Dosas? Sure. Take these flattened disks and stuff them down your throat, you glutton, you pathetic sleaze. Lick the plate clean, drain the coconut chutney down your starved Sunday-morn gut. When I collect dosas for the person who lives two doors away at the hostel, I tremble at the pride of these rotund crepes. Perhaps they will wallow in less glory if they knew they would sit on a table, be witness to gambling flies and be baked in the sun till late noon, when the supposed eater would roll out of their bed and smear them in chutney. But they would, of course, leave no fractions. You couldn’t tell from looking at the plate later. Such is the majesty.
Samosas? Well, be my guest. At the Dining Hall, you are welcome to eat sturdy samosas that are stuffed with potatoes as bland as a boyband, probably from the 60s, because they taste so recycled. You think aloud. What is this missing? Spice, herbs, potatoes, oil, you name it. All in there. Sitting in a regal consistency. Edible banality. But this too, mind you, is gobbled down whole. If it isn’t as hot as the sun, which it usually is.

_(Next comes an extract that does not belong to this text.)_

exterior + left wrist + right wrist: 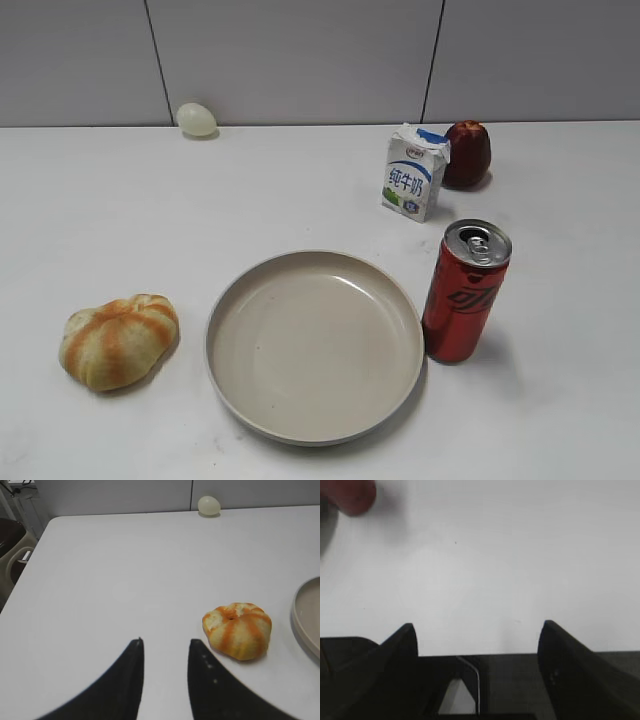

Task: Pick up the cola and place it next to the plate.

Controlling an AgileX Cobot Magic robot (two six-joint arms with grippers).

Okra-peanut slurry . . . I wish to skip this. It is my favorite vegetable stew out of everything they offer. I love it for its adventure. The frolic of nutty flavors around your mouth while okra colors your vision and gives you constipation. Sometimes people don’t eat it whole. Which normal person eats vegetables if there is no need to? Down the trash chute you go. It is a custom everyone is too old to grow out of. But you would be a jerk to leave a trace of okra-peanut on your plate. I will ensure a mob armed with pitchforks chases you down the healthier route to gastric ills.
Bananas. Bountiful, beautiful. Objectively the easiest fruit to eat after the grape, bananas are seldom left half-eaten. If they are, it is the first sign of the fall of everything we have ever stood for. If you enter the Hall and see a half-eaten banana, rest assured you have slept through peril. The world is a dusty mess, and it can only get worse.
Set dosa? Sorry, couldn’t hear you over the rancor of mouths munching on the doughy, tiresome delicacy. I do enjoy it. It is most wonderful. Dogs also like it.
But the ignoble idli. The ignominious, blasphemous, humble cake of rice. The culinary curse, the gastric goonda. Witness the idli in its flying saucer-shaped temerity. You take one too many. Do take 12 too many, who cares. I don’t, because I do. When you grab it, it breaks apart. Every crumb an avalanche. You run it through a ditch of coconut chutney. It drips around the place. You eat it in a flash. But there is always a mysterious fraction that nestles freely on your plate. It refuses to be noticed. There is no polite way to say this, but eating more than five idlis is like watching paint dry. It refuses to slide down your considerable neck. You bang the table, call to attention the other eaters, they notice your tragedy. You’re rushed in an ambulance. The nurse, when told, nods understandably and mumbles about the old idliitis. Why do you take so much more than you can chew?
The secret to this is in when the idli is served. Morning patrons arrive like the monsoon: a trickle at first and then all at once. Everybody cues up, the line snaking past the Vindhyas. You look behind you, at the turrets and minarets of people waiting impatiently. You take 12. Who knows. Perhaps you would want more later.
Bad call.
You can’t possibly eat 12 idlis. Who told you you could? Certainly not me. You get up, stare at the morsel. The morsel stares back and speaks to you in gang signs.
Rarely has a food item enthralled the masses like the idli. It is the quintessential supplement to the vada, greasy like Elvis Presley, friendly and handy. But it is obstinate. Obdurate. Occult. Not made for Beatles fans or those without taste. Same thing only.